Run synthetic workflow checks in staging and production-like environments. Alert on incomplete actions, not just service uptime.
A homepage returning 200 tells you nothing about whether customers can actually onboard.
8. Use tracing to connect the workflow for debugging
When a handoff fails, developers need to see the chain quickly.
Correlate:
- browser/session request id
- app request id
- outbox event id
- worker execution id
- provider request id
- webhook delivery id
Without this, debugging turns into log archaeology across six systems. With it, you can answer where the workflow stalled in minutes instead of hours.
9. Review agent-generated changes for boundary semantics
When AI proposes changes, reviewers should ask:
- Did any payload shape change?
- Did any event timing change?
- Did any retry behavior change?
- Did any field rename cross a service boundary?
- Did any mock hide a real integration requirement?
- Is idempotency still preserved?
This is a better review checklist than just asking whether the code is clean.

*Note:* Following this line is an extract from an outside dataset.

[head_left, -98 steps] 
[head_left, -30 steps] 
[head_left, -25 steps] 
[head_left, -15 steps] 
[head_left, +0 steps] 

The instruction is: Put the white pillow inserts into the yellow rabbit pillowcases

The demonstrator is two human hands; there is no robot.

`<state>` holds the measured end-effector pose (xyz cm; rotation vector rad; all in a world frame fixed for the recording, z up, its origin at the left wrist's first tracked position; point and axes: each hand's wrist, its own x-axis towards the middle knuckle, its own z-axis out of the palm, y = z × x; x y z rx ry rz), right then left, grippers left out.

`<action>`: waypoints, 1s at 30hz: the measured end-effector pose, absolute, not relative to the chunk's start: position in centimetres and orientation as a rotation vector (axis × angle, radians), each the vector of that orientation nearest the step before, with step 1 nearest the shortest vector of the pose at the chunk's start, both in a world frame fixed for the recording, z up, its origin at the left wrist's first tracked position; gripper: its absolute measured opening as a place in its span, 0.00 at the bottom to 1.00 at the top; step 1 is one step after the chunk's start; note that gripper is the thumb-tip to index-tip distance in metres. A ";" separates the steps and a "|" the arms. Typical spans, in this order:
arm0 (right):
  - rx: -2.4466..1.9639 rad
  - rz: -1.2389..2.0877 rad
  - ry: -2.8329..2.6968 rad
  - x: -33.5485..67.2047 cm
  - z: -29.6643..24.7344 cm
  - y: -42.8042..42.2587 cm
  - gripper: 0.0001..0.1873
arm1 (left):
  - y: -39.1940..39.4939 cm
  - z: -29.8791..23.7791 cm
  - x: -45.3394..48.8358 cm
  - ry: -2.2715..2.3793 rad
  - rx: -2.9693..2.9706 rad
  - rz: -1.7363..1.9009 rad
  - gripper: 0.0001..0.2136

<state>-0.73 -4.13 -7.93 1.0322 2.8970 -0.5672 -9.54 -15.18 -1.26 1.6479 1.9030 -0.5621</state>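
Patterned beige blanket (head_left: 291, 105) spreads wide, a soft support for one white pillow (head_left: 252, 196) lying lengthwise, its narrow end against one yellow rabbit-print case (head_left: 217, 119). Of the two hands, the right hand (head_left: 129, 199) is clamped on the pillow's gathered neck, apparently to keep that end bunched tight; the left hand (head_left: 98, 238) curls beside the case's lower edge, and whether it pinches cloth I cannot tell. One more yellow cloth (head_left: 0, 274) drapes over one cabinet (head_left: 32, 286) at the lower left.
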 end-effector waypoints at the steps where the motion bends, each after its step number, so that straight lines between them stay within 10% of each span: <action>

10. Measure workflow completion as a product health metric
Track metrics like:
- signup completion rate across all downstream systems
- median and p95 time to full workflow completion
- duplicate side-effect rate
- dead-letter rate by workflow type
- partial completion rate
If you do not measure handoff completion, you will keep optimizing the wrong thing.
A better mental model for modern testing
Old model: confidence comes from proving each component works.
Better model: confidence comes from proving important actions complete under realistic conditions.
The old model was always incomplete, but it was tolerable when systems were smaller, changes were slower, and fewer integrations were involved.
That world is gone.
Now we have:
- more services
- more vendors
- more async behavior
- more generated code
- more deploys
- more hidden contracts between systems
In that environment, workflow boundaries are where reliability is won or lost.
Testing has to follow that reality.
Conclusion
Your tests may cover the API. Your CI/CD pipeline may be green. Your agent may have produced perfectly plausible code.
None of that proves the user action completed.
The real failure surface in modern software is the handoff between systems: where one component says “done” and another quietly disagrees. That is where signups stall, charges duplicate, emails vanish, CRM records drift, and operators learn too late that a workflow only partially existed.
If AI-assisted development is increasing the speed and volume of change, then the answer is not more faith in isolated tests. It is better testing aimed at the actual risk.
Test actions, not just endpoints. Verify handoffs, not just handlers. Measure completion, not just response codes.
That is what real reliability looks like now. And it is the only kind of confidence that survives contact with production.